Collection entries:
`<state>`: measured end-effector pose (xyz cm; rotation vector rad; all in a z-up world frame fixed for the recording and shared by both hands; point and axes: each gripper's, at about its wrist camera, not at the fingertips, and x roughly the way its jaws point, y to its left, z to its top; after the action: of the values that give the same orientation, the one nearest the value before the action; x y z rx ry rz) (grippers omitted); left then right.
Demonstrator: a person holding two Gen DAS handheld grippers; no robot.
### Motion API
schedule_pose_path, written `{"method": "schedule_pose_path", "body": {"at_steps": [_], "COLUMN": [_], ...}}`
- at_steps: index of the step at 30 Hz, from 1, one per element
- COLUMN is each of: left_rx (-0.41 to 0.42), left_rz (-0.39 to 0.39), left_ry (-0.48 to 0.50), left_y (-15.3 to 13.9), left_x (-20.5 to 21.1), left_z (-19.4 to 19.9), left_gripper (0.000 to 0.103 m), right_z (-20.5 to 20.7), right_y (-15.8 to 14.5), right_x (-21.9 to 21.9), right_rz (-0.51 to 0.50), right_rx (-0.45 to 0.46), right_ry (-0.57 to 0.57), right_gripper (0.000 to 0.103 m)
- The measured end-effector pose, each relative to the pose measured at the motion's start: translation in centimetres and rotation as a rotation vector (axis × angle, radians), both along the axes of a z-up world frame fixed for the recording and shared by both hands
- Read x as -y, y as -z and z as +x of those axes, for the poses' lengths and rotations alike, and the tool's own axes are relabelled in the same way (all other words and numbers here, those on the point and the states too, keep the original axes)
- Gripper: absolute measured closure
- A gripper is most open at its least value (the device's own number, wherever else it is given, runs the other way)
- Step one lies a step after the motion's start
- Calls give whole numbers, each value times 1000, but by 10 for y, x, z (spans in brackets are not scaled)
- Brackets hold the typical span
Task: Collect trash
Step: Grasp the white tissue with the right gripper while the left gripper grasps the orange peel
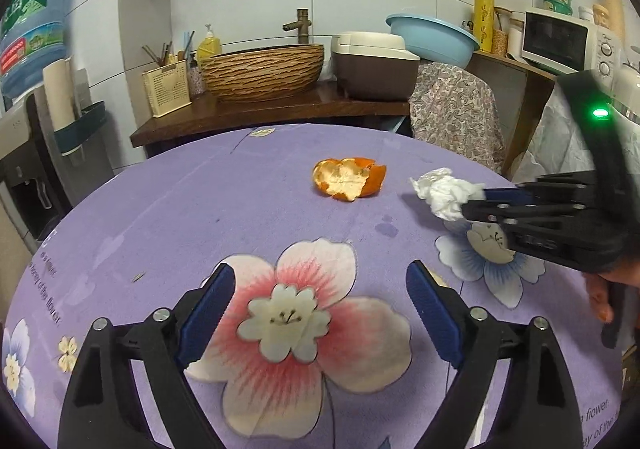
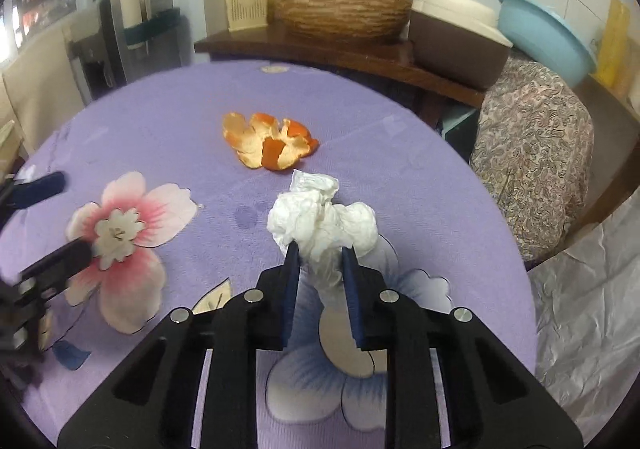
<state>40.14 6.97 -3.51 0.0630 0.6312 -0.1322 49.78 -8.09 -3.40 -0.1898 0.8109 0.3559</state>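
Tissue [image 2: 322, 221] clamped, right hand-held gripper [image 2: 322, 261] | orange peel [image 2: 270, 145] near ahead

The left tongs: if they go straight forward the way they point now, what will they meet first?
Probably the orange peel, though depth is unclear. The left tongs are open over the purple tablecloth, and the peel lies ahead, slightly right.

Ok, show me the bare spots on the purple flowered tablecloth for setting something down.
Free: the purple flowered tablecloth left of the orange peel, and the strip behind it toward the far edge. Crowded: right side, where the right gripper holds the crumpled white tissue.
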Motion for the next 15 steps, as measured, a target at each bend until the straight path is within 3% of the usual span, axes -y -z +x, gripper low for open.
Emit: {"method": "schedule_pose_path", "body": {"at_steps": [6,15], "left_rx": [-10,-54], "left_rz": [-11,34], "left_ry": [28,26], "left_y": [2,15], "left_x": [24,56], "left_z": [45,109], "left_gripper": [25,37], "right_z": [-56,-129], "right_y": [-21,-22], "right_x": [38,98], "right_rz": [43,125], "right_rx": [20,12], "right_ry": [5,58], "right_gripper": [81,80]}}
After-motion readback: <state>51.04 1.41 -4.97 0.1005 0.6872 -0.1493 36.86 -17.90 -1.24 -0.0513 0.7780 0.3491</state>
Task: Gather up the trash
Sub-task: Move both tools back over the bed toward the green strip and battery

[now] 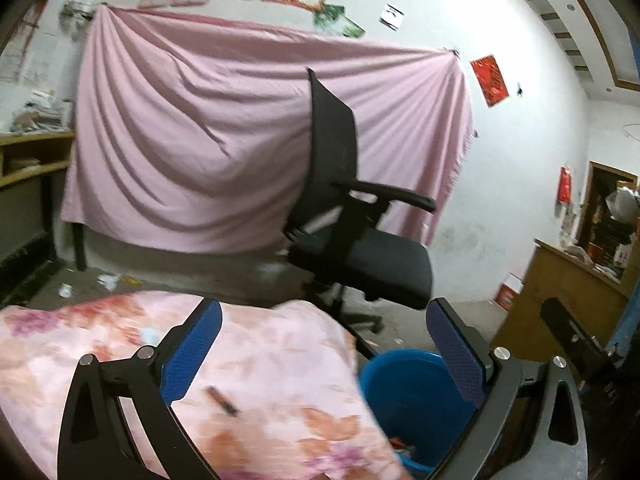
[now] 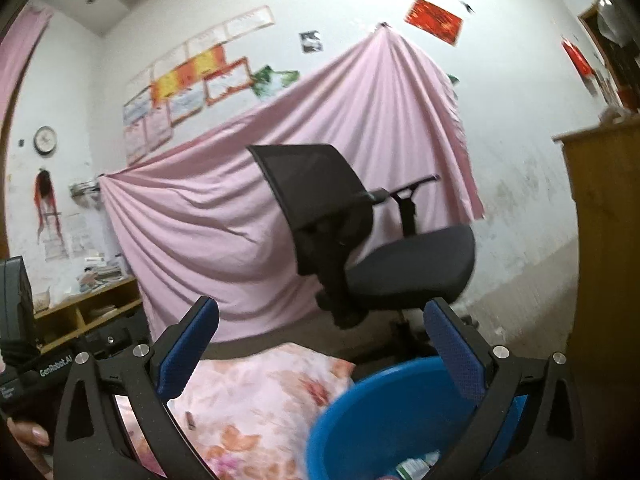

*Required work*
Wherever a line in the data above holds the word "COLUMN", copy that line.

*Solution*
schedule_pose_path, written `{"method": "schedule_pose_path", "body": {"at_steps": [_], "COLUMN": [_], ...}}`
- COLUMN is each of: left_rx (-0.41 to 0.42), left_rz (-0.39 to 0.39), left_ry (-0.48 to 0.50), left_y (-15.3 to 13.9), left_x (-20.5 to 21.1), left_z (-19.4 to 19.9), left_gripper (0.000 to 0.103 m), right_z (-20.5 to 20.7), right_y (-15.8 to 14.5), right_x (-21.9 to 21.9), right_rz (-0.51 to 0.50), right_rx (-0.45 to 0.46), right_ry (-0.57 to 0.57), right_gripper (0.000 to 0.103 m)

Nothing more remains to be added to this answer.